Sinfonia nº 6, “Sobre a linha das montanhas”: Lento

Heitor VILLA-LOBOS

(1944)

Instrumentação: 2 piccolos, 4 flautas, 2 oboés, corne inglês, 2 clarinetes, clarone, 2 fagotes, contrafagote, 4 trompas, 4 trompetes, 4 trombones, tuba, tímpanos, percussão, 2 harpas, celesta, cordas.

 

“Até a própria Natureza é também uma grande artista para quem sabe apreciá-la com respeito, fé e vontade de querer”, afirmou Heitor Villa-Lobos. Ao admirarmos cada palmo de sua obra, deparamos com uma criatividade admirável, às vezes grandiloquente tal qual a vastidão das terras brasileiras, as quais ele palmilhou coletando melodias indígenas e canto dos pássaros. Para além das escolas nacionalistas, sua música é uma declaração de amor à pátria e se estende, literalmente, pelas serras e montanhas brasileiras.

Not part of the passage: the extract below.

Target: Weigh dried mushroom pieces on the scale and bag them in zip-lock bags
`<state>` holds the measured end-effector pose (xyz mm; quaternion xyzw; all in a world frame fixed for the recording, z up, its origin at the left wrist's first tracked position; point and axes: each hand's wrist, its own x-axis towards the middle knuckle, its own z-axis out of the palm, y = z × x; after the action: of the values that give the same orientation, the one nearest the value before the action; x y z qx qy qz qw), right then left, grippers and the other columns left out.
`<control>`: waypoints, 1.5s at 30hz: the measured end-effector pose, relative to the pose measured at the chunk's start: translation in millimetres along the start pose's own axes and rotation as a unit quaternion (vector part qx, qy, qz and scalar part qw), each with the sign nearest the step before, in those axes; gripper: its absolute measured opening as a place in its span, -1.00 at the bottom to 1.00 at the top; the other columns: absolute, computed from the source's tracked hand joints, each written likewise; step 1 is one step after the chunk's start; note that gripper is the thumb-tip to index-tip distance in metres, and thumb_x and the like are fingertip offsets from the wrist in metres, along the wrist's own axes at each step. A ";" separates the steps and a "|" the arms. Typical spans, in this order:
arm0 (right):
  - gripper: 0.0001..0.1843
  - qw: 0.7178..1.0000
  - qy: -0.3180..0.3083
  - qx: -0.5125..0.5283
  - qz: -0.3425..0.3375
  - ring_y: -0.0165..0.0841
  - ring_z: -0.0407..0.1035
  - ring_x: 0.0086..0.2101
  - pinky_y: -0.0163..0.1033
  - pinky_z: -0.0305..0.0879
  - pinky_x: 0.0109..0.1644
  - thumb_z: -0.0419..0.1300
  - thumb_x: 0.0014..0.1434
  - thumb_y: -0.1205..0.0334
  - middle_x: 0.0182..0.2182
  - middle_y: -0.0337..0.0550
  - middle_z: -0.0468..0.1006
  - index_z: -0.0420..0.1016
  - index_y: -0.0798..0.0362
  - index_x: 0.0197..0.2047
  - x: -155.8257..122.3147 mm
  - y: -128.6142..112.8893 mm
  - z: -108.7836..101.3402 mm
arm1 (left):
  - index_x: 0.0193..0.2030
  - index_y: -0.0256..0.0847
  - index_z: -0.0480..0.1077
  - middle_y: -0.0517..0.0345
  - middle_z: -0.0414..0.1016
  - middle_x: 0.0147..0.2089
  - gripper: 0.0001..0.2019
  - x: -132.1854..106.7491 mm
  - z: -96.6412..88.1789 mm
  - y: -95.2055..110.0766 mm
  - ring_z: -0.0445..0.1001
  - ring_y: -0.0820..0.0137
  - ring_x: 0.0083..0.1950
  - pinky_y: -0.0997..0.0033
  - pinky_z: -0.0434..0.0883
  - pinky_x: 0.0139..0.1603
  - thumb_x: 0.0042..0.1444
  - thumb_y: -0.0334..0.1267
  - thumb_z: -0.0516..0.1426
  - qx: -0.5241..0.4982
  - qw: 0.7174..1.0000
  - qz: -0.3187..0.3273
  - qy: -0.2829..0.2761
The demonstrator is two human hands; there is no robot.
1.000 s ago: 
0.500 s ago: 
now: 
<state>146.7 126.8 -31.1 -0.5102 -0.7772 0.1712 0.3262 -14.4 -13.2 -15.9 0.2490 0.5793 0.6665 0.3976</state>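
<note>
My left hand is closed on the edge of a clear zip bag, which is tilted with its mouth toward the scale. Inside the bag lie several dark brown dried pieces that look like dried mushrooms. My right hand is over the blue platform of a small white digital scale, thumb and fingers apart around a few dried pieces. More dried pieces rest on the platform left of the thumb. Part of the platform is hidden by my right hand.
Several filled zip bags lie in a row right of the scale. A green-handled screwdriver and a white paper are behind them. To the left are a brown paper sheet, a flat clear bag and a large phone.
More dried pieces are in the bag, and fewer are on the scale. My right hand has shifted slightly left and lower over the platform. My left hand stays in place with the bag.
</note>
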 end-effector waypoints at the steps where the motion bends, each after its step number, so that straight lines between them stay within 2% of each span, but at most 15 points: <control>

A milimetria, ou milimetrização, processo criado por Villa-Lobos, propõe-se a transformar o contorno das serras em linhas melódicas, ao relacionar frequência e duração rítmica. Essa técnica composicional, batizada por ele “Melodia das Montanhas”, surgiu em 1935, inspirada na silhueta do Pão de Açúcar, no Rio de Janeiro. Em 1939, a ideia foi concretizada em duas obras para piano: Melodia da Montanha, utilizando as linhas da Serra da Piedade, em Caeté, Minas Gerais, e New York Skyline Melody, a partir do contorno dos arranha-céus de Manhattan. A milimetrização foi inserida no programa do Conservatório Nacional de Canto Orfeônico – do qual Villa-Lobos foi nomeado diretor em 1943 – como um processo pedagógico de criação musical que despertaria nos alunos o gosto pela composição. Posteriormente, na França, Olivier Messiaen – que reconhecera Villa-Lobos como grande orquestrador – qualificou oito elementos extramusicais motivadores de uma composição musical, entre eles a geometria das montanhas, advindo do reino mineral.

 

Villa-Lobos compôs ao todo doze sinfonias – embora esteja a Quinta extraviada – que merecem ser executadas publicamente e ombreadas aos grandes ciclos das Bachianas Brasileiras e dos Choros. A Sinfonia nº 6, escrita em 1944, é a composição que melhor representa a técnica da milimetrização. Ela utiliza três contornos: do Pão de Açúcar, Rio de Janeiro; da Serra da Piedade, Minas Gerais; e da Serra dos Órgãos, Rio de Janeiro, anotados por Villa-Lobos em 1935, 1937 e 1940, respectivamente. A obra, dedicada a sua esposa Mindinha, foi estreada no Rio de Janeiro em 29 de abril de 1950 pela Orquestra do Theatro Municipal, conduzida pelo compositor. O segundo movimento possui uma textura orquestral que se caracteriza por glissandi nas cordas e solos nas madeiras, citando os temas das serras que anotara. Aos poucos a música se adensa, as brumas dessa atmosfera misteriosa são desfeitas, rompidas pela percussão e iluminadas pelos metais.

 

As onze sinfonias de Villa-Lobos foram recentemente gravadas pela Orquestra Sinfônica do Estado de São Paulo com regência do maestro Isaac Karabtchevsk, que também fez um trabalho de revisão musicológica das obras.

 

Marcelo Corrêa
Pianista, Mestre em Piano pela Universidade Federal de Minas Gerais, professor na Universidade do Estado de Minas Gerais.